Parameter Recommendations by Platform:

Parameter Standard Visium VisiumHD 16µm VisiumHD 8µm
platform "visium" "visiumhd" "visiumhd"
resolution N/A (not used) "16um" "8um"
shifted TRUE N/A (handled internally) N/A
buffer_width_um N/A 100 (default) 100 (default)
mad_threshold 1.5-3.0 2.0-3.0 2.0-3.0
min_spots (classify) 20-40 100-200 400-800
Grid Type Hexagonal Square Square

Visualization: QC Metrics and Detection Results

We’ll create a comprehensive visualization showing QC metrics, detection results, and detailed cluster information:

Code
library(SpatialExperiment)
library(patchwork)

plot_data <- as.data.frame(colData(spe_classified))
plot_data <- cbind(plot_data, as.data.frame(spatialCoords(spe_classified)))
plot_data_in_tissue <- plot_data[plot_data$in_tissue, ]

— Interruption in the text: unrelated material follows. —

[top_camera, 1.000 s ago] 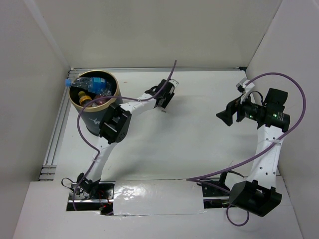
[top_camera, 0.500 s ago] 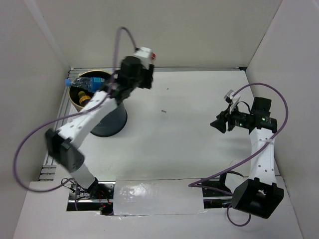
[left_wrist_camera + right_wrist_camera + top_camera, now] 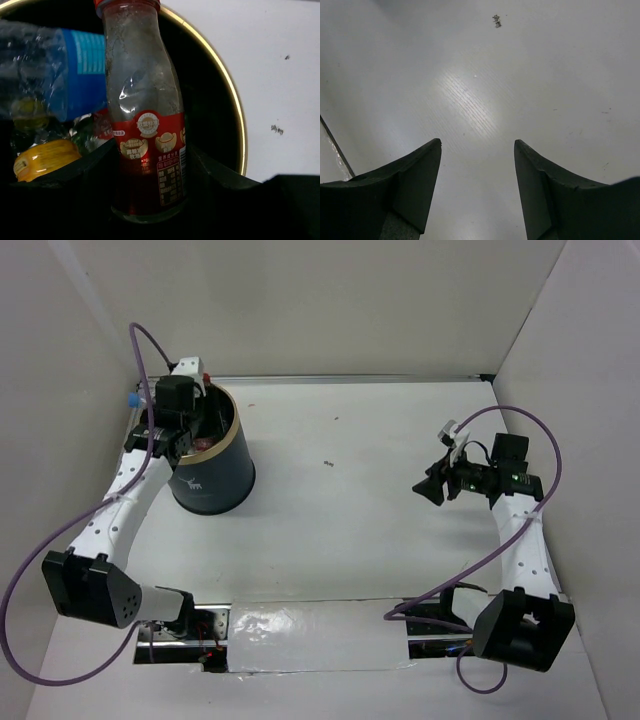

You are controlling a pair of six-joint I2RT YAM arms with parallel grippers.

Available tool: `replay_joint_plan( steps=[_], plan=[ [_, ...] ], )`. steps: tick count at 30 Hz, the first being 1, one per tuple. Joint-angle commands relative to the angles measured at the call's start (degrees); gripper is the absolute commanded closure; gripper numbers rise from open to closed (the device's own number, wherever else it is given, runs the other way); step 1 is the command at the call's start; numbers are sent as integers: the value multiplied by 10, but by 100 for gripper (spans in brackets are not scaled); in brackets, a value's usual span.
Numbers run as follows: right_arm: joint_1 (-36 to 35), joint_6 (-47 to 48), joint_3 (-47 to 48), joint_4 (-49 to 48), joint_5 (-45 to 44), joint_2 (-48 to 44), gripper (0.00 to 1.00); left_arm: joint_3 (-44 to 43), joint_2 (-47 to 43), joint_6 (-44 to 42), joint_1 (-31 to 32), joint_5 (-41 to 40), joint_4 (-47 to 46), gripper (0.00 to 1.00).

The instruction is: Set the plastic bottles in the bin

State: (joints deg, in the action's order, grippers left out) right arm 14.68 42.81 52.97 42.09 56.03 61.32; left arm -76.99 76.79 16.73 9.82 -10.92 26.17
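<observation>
Left gripper (image 3: 150, 167) hangs over the bin (image 3: 222, 480), fingers clamped on the lower body of a red-labelled bottle (image 3: 145, 100); the bottle's red cap points away from the wrist.

Step in hand, by judgement: the drop. Best centred well inside the gold rim (image 3: 235, 130) and eased lower before opening. The pile looks high; a blue-labelled bottle (image 3: 75, 70) lies across it, its blue cap (image 3: 132, 398) poking past the rim.

Right gripper (image 3: 477, 165) spread open, empty, over bare table (image 3: 480, 75), well apart from the bin.

Writing: the red label bears gold ingot pictures and small Chinese print, too fine to read. White deer logo (image 3: 190, 483) on the bin wall.
</observation>
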Motion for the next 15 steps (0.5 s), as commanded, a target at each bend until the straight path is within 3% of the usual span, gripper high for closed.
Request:
replay_joint_plan(
  steps=[1,2,3,4,5,7,15],
  plan=[
    [-5,-5,11,-29,-2,0,31,-4,-29,22,-8,13,2,86],
    [-5,-5,11,-24,-8,0,25,-4,-36,22,-13,13,2,59],
    [-5,0,11,-24,-8,0,19,-4,-36,22,-13,13,2,44],
    [-5,0,11,-18,-8,0,14,-4,-42,22,-13,13,7,30],
    [-5,0,11,-18,-14,-5,0,-16,-47,28,-13,13,7,25],
    [-11,0,6,-18,-21,-5,0,-32,-55,35,-6,13,23,1],
    [-11,-76,0,-39,-73,-16,0,-72,-143,59,73,42,22,0]
  ],
)
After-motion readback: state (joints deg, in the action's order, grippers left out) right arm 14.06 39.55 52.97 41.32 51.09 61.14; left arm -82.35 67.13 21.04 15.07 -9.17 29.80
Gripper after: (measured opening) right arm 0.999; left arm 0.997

base_theme <- theme_void() +
  theme(
    plot.title = element_text(size = 12, hjust = 0.5),
    legend.position = "right"
  )

# Plot 1: UMI Counts
p1 <- ggplot(plot_data_in_tissue, aes(
  x = pxl_col_in_fullres, y = pxl_row_in_fullres,
  color = log10(sum_umi + 1)
)) +
  geom_point(size = 0.5) +
  scale_color_viridis_c(name = "log10(UMI)") +
  ggtitle("A. UMI Counts") +
  base_theme +
  coord_fixed()

# Plot 2: Detected Genes
if ("detected" %in% names(plot_data_in_tissue)) {
  p2 <- ggplot(plot_data_in_tissue, aes(
    x = pxl_col_in_fullres, y = pxl_row_in_fullres,
    color = detected
  )) +
    geom_point(size = 0.5) +
    scale_color_viridis_c(name = "Genes", option = "plasma") +
    ggtitle("B. Detected Genes") +
    base_theme +
    coord_fixed()
} else {
  p2 <- ggplot() +
    theme_void() +
    ggtitle("B. Detected Genes (Data N/A)")
}

# Plot 3: Raw Detection (Any Problem Area)
if ("edge_artifact_problem_id" %in% names(plot_data_in_tissue)) {
  p3 <- ggplot(plot_data_in_tissue, aes(
    x = pxl_col_in_fullres, y = pxl_row_in_fullres,
    color = !is.na(edge_artifact_problem_id)
  )) +
    geom_point(size = 0.5) +
    scale_color_manual(
      values = c("FALSE" = "lightgray", "TRUE" = "red"),
      name = "Problem?"
    ) +
    ggtitle("C. Raw Detection (All Problem Areas)") +
    base_theme +
    coord_fixed()
} else {
  p3 <- ggplot() +
    theme_void() +
    ggtitle("C. Raw Detection (Data N/A)")
}

# Plot 4: Cluster IDs
if ("edge_artifact_problem_id" %in% names(plot_data_in_tissue)) {
  plot_data_in_tissue$cluster_display <- NA

  has_cluster <- !is.na(plot_data_in_tissue$edge_artifact_problem_id)
  plot_data_in_tissue$cluster_display[has_cluster] <-
    plot_data_in_tissue$edge_artifact_problem_id[has_cluster]

  n_clusters <- length(unique(plot_data_in_tissue$cluster_display[has_cluster]))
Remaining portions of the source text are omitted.